One feature that distinguishes Ohm from OMeta and other parsing DSLs / frameworks is that Ohm completely separates grammars from semantic actions. In Ohm, a grammar defines a language, and semantic actions specify what to do with valid inputs in that language. The benefits of this separation of concerns include:
- Improved readability
- Grammars are pure, not cluttered with semantic actions.
- The meaning of the semantic actions is also more obvious when they're seen in isolation, and not scattered throughout a grammar, amidst Kleene-*s and other control structures.
- Better modularity
- Grammars and semantic actions can be extended independently, using familiar object-oriented mechanisms.
- The same grammar can be used with different semantic actions to (for instance) parse, syntax highlight, and compile programs. (In fact, Ohm lets you do all of these things without taking multiple passes over the input.)
- Portability
- The same Ohm grammar can be used, without modification, with Ohm implementations that run on top of different languages, e.g., Ohm/JS and Ohm/Scheme. (Note that semantic actions are still language-dependent.)
Another interesting aspect of Ohm is that it applies semantic actions lazily, i.e., a semantic action is only evaluated if and when its result is required. The benefits of laziness are:
- A more sensible programming model
- When writing semantic actions, programmers don't have to worry about backtracking. This is especially nice when you're writing side-effectful semantic actions.
- Semantic actions (not the grammar!) control the evaluation of sub-expressions
- Like the visitor design pattern, this enables programmers to specify what to do before and after the semantic actions of sub-epressions are evaluated.
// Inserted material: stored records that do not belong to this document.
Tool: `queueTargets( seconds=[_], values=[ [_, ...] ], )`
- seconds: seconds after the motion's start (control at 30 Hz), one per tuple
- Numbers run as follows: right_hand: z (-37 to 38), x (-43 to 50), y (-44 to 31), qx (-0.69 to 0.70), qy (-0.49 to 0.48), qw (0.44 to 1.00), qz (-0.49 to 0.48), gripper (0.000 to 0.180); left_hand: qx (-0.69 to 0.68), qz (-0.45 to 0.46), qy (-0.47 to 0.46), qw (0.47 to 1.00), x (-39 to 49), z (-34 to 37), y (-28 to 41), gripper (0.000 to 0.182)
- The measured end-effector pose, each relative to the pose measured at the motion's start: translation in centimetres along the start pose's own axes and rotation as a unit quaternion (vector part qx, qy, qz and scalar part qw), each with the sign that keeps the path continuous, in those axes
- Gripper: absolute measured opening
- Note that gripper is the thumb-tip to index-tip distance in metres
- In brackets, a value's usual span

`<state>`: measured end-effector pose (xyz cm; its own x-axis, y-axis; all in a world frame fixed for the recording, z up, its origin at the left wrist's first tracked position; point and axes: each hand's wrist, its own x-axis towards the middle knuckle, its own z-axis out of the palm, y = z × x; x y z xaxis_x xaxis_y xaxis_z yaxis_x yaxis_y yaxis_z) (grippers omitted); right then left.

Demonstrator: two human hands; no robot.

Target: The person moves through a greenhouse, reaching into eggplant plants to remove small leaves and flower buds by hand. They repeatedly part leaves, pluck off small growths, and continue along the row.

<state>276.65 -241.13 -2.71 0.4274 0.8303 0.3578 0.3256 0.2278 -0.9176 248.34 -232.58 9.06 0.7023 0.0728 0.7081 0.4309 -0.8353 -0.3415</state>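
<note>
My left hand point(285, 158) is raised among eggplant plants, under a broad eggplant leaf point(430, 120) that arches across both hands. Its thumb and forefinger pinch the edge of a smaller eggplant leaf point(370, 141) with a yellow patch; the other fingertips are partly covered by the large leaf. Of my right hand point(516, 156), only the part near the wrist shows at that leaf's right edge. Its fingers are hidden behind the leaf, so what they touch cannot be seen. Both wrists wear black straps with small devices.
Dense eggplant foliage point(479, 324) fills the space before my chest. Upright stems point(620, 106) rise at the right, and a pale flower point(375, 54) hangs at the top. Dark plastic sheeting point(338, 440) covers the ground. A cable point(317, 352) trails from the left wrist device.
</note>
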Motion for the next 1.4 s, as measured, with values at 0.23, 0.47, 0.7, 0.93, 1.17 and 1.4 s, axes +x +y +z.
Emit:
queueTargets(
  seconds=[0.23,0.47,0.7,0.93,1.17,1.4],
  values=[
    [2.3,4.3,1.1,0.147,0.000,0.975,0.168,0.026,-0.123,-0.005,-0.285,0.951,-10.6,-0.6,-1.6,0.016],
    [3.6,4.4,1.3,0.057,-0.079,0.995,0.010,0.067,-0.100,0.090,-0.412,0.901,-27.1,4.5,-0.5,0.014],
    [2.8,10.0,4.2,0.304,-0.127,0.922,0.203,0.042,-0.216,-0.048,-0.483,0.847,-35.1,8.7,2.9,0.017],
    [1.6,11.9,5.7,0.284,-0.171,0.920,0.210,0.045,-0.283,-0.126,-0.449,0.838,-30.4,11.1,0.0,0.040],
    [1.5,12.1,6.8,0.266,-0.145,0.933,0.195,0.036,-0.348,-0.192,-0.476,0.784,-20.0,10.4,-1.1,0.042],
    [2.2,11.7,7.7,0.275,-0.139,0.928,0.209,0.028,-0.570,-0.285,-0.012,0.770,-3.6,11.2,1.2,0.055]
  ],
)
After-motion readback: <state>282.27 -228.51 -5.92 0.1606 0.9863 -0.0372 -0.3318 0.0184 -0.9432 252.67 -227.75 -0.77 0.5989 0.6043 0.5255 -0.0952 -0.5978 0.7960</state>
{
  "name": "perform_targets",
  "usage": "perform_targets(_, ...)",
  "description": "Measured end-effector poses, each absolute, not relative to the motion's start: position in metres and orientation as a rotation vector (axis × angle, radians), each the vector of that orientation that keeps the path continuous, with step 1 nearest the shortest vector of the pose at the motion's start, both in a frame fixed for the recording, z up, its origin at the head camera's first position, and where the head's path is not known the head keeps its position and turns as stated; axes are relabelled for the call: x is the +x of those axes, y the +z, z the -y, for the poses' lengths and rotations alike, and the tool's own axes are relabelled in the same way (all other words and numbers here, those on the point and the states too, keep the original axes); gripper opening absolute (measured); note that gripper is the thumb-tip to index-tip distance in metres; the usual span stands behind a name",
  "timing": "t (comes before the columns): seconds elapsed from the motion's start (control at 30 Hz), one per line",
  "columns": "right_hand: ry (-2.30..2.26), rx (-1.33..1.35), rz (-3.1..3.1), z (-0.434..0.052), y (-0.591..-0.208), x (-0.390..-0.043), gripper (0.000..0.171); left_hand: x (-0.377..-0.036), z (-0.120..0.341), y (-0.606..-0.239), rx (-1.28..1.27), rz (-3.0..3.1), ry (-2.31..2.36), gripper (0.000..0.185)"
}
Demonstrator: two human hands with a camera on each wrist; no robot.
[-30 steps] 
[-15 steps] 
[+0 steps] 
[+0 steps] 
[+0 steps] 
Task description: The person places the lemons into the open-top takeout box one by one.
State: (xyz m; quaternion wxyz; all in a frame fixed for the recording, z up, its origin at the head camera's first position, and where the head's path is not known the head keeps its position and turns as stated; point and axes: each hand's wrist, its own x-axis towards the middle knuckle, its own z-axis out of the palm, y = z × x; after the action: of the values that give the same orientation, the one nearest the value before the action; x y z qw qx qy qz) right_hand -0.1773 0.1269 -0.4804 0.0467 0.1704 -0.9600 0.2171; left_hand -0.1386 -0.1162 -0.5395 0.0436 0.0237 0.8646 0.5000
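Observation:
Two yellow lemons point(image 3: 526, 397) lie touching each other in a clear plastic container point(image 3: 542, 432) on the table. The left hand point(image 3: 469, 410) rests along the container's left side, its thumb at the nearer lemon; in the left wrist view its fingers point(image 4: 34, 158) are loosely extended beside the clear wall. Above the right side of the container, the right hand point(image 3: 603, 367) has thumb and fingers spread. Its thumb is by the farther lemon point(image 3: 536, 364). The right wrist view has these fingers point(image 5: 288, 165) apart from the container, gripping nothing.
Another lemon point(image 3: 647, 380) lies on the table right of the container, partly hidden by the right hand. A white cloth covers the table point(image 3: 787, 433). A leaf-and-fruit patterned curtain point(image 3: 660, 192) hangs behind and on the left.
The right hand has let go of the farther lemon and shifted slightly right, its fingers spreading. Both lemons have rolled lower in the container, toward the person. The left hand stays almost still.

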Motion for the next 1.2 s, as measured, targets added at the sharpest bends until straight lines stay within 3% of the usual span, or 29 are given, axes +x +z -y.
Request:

- Unlike visitors, laziness enables different semantic actions (i.e., different uses of the same grammar) to customize the order in which sub-expressions are evaluated to suit their own needs.
- Efficiency
- No semantic actions are evaluated if the input is invalid.
- No semantic actions are evaluated for the failed branches of an alternation (
|
) expression, i.e., for anything that causes backtracking. - If a semantic action doesn't mention a particular sub-expression, that sub-expression's semantic actions will never be evaluated.